Action item: In the entries that follow, find the line containing "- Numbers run", then output exactly every line from the first through that one.

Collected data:
※ ※ ※

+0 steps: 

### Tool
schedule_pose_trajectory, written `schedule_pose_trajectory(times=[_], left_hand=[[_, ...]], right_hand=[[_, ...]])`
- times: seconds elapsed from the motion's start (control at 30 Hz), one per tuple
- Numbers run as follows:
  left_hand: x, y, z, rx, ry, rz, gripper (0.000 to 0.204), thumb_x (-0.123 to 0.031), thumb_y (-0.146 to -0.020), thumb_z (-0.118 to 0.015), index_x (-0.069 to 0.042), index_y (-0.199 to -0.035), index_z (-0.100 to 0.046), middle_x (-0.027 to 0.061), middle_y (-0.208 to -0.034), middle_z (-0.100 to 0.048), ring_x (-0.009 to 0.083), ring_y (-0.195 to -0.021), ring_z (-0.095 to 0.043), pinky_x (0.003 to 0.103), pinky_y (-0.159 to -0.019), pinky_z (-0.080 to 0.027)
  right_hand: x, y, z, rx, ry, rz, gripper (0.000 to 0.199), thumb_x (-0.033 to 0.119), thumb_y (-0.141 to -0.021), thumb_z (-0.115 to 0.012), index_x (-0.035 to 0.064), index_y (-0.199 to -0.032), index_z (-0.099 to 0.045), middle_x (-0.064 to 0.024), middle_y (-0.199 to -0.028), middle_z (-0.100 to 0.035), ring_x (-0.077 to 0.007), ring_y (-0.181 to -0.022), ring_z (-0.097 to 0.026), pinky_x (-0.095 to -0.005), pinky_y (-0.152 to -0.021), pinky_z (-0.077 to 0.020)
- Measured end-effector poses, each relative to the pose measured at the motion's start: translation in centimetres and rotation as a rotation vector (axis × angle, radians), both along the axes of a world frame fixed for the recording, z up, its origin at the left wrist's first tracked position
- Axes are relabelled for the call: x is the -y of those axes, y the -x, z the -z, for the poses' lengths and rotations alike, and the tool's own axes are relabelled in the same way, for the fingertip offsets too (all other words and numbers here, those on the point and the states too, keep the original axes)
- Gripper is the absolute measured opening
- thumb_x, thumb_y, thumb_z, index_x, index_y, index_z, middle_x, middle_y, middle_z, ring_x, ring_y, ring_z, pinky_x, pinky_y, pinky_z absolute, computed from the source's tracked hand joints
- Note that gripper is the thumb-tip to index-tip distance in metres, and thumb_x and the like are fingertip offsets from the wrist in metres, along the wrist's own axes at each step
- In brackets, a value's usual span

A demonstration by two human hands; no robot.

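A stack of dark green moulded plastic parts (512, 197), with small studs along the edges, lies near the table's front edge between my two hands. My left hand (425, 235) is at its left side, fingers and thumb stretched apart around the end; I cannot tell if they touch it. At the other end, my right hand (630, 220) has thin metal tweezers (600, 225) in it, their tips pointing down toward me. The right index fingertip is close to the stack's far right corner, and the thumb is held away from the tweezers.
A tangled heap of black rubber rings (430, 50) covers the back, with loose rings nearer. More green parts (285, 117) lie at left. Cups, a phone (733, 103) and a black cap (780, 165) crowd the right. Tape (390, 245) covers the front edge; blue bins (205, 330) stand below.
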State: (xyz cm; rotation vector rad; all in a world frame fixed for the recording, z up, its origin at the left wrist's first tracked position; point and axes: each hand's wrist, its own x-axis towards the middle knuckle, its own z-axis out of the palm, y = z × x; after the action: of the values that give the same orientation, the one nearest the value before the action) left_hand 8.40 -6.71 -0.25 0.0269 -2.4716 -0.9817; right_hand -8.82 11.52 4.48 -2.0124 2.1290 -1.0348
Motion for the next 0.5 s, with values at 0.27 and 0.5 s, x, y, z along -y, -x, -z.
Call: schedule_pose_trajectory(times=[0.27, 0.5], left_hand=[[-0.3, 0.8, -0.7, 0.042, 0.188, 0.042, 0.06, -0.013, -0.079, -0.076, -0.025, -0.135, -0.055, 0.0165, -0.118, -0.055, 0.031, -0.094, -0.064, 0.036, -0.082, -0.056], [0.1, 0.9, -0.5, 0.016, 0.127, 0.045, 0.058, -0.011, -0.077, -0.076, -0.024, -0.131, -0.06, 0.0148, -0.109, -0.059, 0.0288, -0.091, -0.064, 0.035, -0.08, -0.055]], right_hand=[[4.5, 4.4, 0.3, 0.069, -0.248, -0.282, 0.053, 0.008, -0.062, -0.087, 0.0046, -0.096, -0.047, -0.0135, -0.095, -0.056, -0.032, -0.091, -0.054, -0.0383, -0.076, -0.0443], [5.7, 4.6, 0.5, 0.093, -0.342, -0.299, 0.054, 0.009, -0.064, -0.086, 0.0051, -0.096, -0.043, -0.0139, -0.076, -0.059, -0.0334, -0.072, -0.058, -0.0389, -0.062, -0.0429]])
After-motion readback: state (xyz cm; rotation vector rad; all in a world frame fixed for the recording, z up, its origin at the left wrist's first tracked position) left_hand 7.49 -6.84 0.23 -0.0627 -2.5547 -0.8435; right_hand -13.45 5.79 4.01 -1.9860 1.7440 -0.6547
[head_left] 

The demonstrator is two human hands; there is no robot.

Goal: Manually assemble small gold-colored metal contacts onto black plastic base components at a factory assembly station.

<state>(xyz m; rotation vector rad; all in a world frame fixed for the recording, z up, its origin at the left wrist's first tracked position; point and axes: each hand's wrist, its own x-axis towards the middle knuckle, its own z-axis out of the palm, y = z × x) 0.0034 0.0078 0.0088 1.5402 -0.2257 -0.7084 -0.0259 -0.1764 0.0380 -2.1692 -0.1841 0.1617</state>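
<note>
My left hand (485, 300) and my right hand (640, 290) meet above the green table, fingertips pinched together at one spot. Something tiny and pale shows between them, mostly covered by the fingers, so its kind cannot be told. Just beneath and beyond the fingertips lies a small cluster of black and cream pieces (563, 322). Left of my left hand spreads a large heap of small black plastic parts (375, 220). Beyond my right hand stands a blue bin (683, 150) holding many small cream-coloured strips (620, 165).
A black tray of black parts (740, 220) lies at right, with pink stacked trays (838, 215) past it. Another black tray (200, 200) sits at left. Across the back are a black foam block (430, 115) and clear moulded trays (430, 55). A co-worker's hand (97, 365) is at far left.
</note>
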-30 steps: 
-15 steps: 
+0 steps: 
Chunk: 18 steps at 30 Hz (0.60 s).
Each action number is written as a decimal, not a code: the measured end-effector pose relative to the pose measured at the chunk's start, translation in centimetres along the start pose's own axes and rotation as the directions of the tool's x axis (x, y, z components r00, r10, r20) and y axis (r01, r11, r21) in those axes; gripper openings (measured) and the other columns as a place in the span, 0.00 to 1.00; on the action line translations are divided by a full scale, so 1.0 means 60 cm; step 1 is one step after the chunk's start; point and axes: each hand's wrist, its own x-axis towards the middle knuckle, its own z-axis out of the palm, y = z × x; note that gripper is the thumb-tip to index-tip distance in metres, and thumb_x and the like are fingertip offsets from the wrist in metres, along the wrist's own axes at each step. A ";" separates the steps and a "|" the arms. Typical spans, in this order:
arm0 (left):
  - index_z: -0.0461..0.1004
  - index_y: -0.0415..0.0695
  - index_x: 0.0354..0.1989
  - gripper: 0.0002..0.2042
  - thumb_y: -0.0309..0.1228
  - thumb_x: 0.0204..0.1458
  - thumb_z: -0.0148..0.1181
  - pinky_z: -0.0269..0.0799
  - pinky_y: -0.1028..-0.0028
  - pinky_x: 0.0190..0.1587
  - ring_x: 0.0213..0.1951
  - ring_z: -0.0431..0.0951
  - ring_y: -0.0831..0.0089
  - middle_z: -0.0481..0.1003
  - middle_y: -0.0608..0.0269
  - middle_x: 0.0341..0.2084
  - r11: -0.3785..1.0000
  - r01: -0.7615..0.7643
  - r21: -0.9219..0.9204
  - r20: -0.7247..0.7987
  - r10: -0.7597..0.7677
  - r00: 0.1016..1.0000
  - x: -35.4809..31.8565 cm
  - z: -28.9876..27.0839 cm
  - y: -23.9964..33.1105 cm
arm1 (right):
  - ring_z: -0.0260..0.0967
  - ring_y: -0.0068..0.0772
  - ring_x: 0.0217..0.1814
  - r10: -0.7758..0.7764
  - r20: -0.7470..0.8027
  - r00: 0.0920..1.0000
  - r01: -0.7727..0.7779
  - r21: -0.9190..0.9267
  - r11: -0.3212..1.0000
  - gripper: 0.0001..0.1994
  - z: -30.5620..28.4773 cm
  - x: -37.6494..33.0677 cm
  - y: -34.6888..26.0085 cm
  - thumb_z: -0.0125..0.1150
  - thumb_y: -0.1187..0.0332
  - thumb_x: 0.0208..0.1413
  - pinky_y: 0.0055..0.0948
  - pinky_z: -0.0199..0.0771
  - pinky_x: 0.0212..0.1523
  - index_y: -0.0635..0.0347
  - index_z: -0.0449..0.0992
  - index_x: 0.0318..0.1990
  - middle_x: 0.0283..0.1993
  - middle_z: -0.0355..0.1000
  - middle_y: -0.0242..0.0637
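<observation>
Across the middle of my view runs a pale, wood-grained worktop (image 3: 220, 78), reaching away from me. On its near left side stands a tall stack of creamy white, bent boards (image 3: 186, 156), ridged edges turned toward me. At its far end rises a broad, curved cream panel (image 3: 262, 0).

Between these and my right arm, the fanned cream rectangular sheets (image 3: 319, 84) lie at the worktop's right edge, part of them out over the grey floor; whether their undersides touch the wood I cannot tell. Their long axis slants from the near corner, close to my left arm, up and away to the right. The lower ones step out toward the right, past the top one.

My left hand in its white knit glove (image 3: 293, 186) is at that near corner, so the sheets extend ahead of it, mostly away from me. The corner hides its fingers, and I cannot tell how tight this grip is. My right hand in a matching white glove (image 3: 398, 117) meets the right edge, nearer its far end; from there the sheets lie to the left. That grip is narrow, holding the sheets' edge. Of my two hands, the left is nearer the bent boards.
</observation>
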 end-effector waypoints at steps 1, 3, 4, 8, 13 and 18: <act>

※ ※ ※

The answer:
+0 steps: 

### Tool
schedule_pose_trajectory, written `schedule_pose_trajectory(times=[_], left_hand=[[_, ...]], right_hand=[[_, ...]])`
- times: seconds elapsed from the motion's start (control at 30 Hz), one per tuple
- Numbers run as follows:

With this, the exercise is complete.